Further, since the earthquakes have been staying well below record breaking levels, they aren't causing much trouble. Earthquakes are so weak, most people have grown tolerant and complacent toward them. Only a handful of activists are trying to raise more cause for alarm.

Many of these earthquakes have been taking place well out in the middle of nowhere, where not many people live, such as Medford, so there's not too many people complaining to legislators or the governor. However, legislators representing the Stillwater and Guthrie, not so thinly populated areas, have been getting a lot of complaints, leading to Rep. Cory Williams calling for a moratorium on fracking in counties affected by earthquakes. But that is just political show. He can't really do anything, about it, but it gives him cover with a "I told you so", in case a record breaking earthquake happens.
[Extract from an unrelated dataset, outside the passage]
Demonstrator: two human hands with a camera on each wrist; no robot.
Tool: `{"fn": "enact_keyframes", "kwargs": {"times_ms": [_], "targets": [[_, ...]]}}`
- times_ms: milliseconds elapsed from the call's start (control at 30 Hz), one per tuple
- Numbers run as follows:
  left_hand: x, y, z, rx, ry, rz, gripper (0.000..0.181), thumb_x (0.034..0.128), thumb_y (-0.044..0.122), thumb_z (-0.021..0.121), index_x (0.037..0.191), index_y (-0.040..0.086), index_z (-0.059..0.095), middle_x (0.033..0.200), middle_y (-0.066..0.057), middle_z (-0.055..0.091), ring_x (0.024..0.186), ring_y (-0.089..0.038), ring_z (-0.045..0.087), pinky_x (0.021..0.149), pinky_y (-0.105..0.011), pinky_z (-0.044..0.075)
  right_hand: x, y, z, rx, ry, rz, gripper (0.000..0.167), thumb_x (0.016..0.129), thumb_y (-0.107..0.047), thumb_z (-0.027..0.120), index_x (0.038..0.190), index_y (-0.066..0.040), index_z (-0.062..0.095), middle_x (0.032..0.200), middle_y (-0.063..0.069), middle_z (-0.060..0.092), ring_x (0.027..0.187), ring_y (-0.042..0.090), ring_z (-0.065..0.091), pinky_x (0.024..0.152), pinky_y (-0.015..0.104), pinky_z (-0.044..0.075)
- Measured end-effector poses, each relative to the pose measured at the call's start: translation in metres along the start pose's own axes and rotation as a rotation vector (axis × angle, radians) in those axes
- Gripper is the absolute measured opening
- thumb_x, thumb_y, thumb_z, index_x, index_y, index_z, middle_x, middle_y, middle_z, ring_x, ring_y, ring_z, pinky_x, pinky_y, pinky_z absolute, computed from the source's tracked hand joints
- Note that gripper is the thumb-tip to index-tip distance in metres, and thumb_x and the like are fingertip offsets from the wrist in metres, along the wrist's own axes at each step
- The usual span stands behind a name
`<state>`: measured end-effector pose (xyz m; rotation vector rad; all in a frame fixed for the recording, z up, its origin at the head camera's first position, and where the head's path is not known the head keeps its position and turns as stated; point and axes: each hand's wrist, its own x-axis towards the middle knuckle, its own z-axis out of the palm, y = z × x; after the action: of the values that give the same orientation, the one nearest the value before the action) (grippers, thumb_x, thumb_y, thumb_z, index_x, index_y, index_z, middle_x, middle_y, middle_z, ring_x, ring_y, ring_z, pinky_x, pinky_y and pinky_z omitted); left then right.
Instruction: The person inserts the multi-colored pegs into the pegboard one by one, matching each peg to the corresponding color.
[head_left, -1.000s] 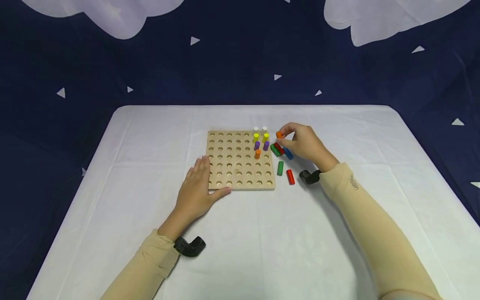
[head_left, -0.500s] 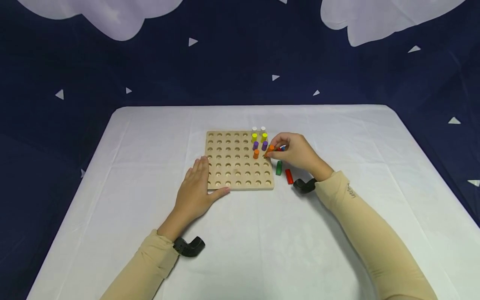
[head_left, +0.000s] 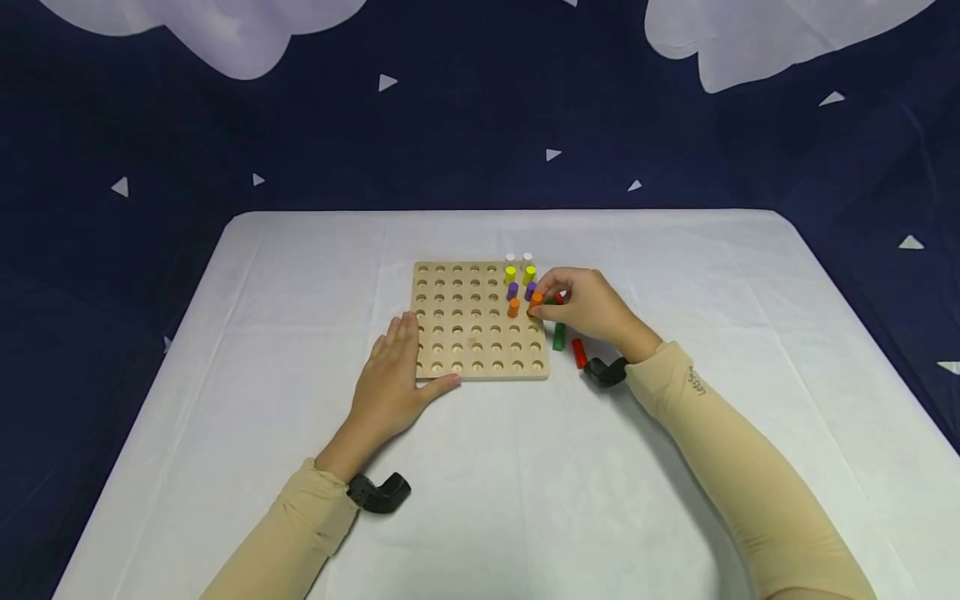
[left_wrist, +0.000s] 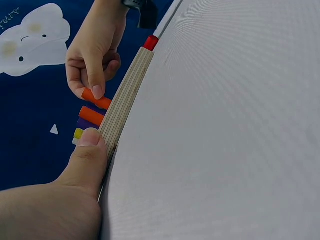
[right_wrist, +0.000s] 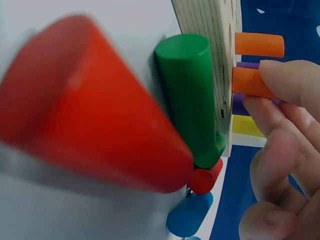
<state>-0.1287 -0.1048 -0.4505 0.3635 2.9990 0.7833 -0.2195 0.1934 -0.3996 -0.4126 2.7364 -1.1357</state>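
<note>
A wooden pegboard [head_left: 457, 333] with rows of round holes lies flat on the white table. My left hand [head_left: 390, 379] lies along its left side, fingers straight, thumb at the front edge. Between thumb and fingers, my right hand [head_left: 588, 304] pinches an orange peg [right_wrist: 250, 81], upright at a hole in the rightmost column. Another orange peg [head_left: 513, 308] stands just left of it. Behind them, pairs of purple pegs [head_left: 512, 292], yellow pegs [head_left: 510, 275] and white pegs [head_left: 510, 260] stand in the board. Whether the pinched peg is fully seated, I cannot tell.
Right of the board lie loose pegs: a green peg [head_left: 559, 337], a red peg [head_left: 579, 353] and, partly hidden by the right hand in the head view, more red, green and blue pegs [right_wrist: 190, 215]. A dark blue cloth [head_left: 480, 125] hangs behind the table.
My right hand has moved left and toward me from the loose pegs, bringing the orange peg to the board beside the other orange one. The left hand has stayed in place.
</note>
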Motion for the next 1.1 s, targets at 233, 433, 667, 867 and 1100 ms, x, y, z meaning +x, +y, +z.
{"fn": "enact_keyframes", "kwargs": {"times_ms": [233, 433, 667, 867, 1100], "targets": [[0.003, 0.001, -0.003, 0.0, 0.01, 0.0, 0.116, 0.0853, 0.071, 0.059, 0.158, -0.002, 0.006, 0.166, -0.019, 0.009, 0.155, -0.032, 0.007, 0.127, -0.049, 0.009, 0.003, -0.005, -0.003, -0.025, -0.011, -0.001, 0.015, 0.084, -0.024, 0.081, 0.094, -0.019, 0.069, 0.092, -0.002, 0.069, 0.062, 0.019, 0.049, 0.049, 0.029, 0.041], [0.004, 0.0, -0.005, 0.0, 0.002, -0.004, 0.115, 0.086, 0.071, 0.058, 0.158, -0.001, 0.004, 0.166, -0.018, 0.007, 0.156, -0.031, 0.005, 0.127, -0.049, 0.008, 0.003, -0.008, -0.004, -0.035, -0.01, 0.001, 0.014, 0.085, -0.025, 0.08, 0.093, -0.02, 0.07, 0.093, -0.003, 0.07, 0.066, 0.021, 0.05, 0.053, 0.03, 0.042], [0.002, 0.001, -0.004, -0.002, -0.005, -0.006, 0.115, 0.0859, 0.073, 0.056, 0.158, 0.0, 0.004, 0.166, -0.017, 0.006, 0.156, -0.03, 0.005, 0.127, -0.048, 0.008, 0.001, -0.005, -0.001, -0.071, -0.027, -0.006, 0.016, 0.085, -0.026, 0.08, 0.094, -0.019, 0.069, 0.095, -0.002, 0.071, 0.071, 0.02, 0.051, 0.058, 0.031, 0.043], [0.001, 0.0, -0.002, -0.005, -0.008, -0.012, 0.115, 0.0859, 0.073, 0.056, 0.158, 0.0, 0.003, 0.166, -0.016, 0.006, 0.156, -0.029, 0.005, 0.127, -0.047, 0.008, -0.001, -0.002, 0.002, -0.141, -0.024, -0.03, 0.017, 0.085, -0.029, 0.08, 0.096, -0.02, 0.071, 0.093, -0.003, 0.072, 0.066, 0.02, 0.05, 0.059, 0.032, 0.042], [-0.001, -0.001, 0.001, -0.006, 0.0, -0.013, 0.115, 0.086, 0.072, 0.056, 0.158, 0.0, 0.004, 0.166, -0.016, 0.007, 0.156, -0.03, 0.006, 0.127, -0.048, 0.009, -0.01, -0.004, -0.005, -0.213, 0.004, -0.023, 0.029, 0.087, -0.043, 0.076, 0.105, -0.021, 0.074, 0.094, -0.005, 0.074, 0.07, 0.016, 0.056, 0.065, 0.03, 0.045]]}}
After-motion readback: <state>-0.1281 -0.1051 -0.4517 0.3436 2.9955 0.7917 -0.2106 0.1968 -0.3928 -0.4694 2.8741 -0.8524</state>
Ironically, the Republican legislator who represents Cushing where the famous oil tank farm is, voted for the bill not allowing fracking ban. I have no idea how strong of an earthquake those huge oil tanks can stand.
I think a lot of people are not actively speaking out, but now the study is done, feel like there is ammunition to change things. I think at least in areas (LIKE Cushing) where there have been so many quakes local citizens should be allowed to protect themselves. The damage has been 'minor' but it accumulates. My sil has has to have her foundation adjusted every few months. The front of my house is easing downward.

Earlier, before the big swarm, a quake threw the door frame out of whack, and it and the door had to be replaced, not a trivial repair. Before that could be done I kept a heavy table in front of it by the door when I closed it since the wind could blow it open. If the profit of oil companies is judged more important than the safety of citizens, then there is something terribly wrong.

Since the guy who represents Cushing is in their pocket, is it any wonder people aren't sending a lot of complaints his way? But there are a LOT of people who are fed up with the quakes and also fed up with the way the ones who are supported by big oil and don't care.

Since there is now a connection, I still say the companies should pay for full quake insurence on each and every occupied building in the area affected. It's the least they could do.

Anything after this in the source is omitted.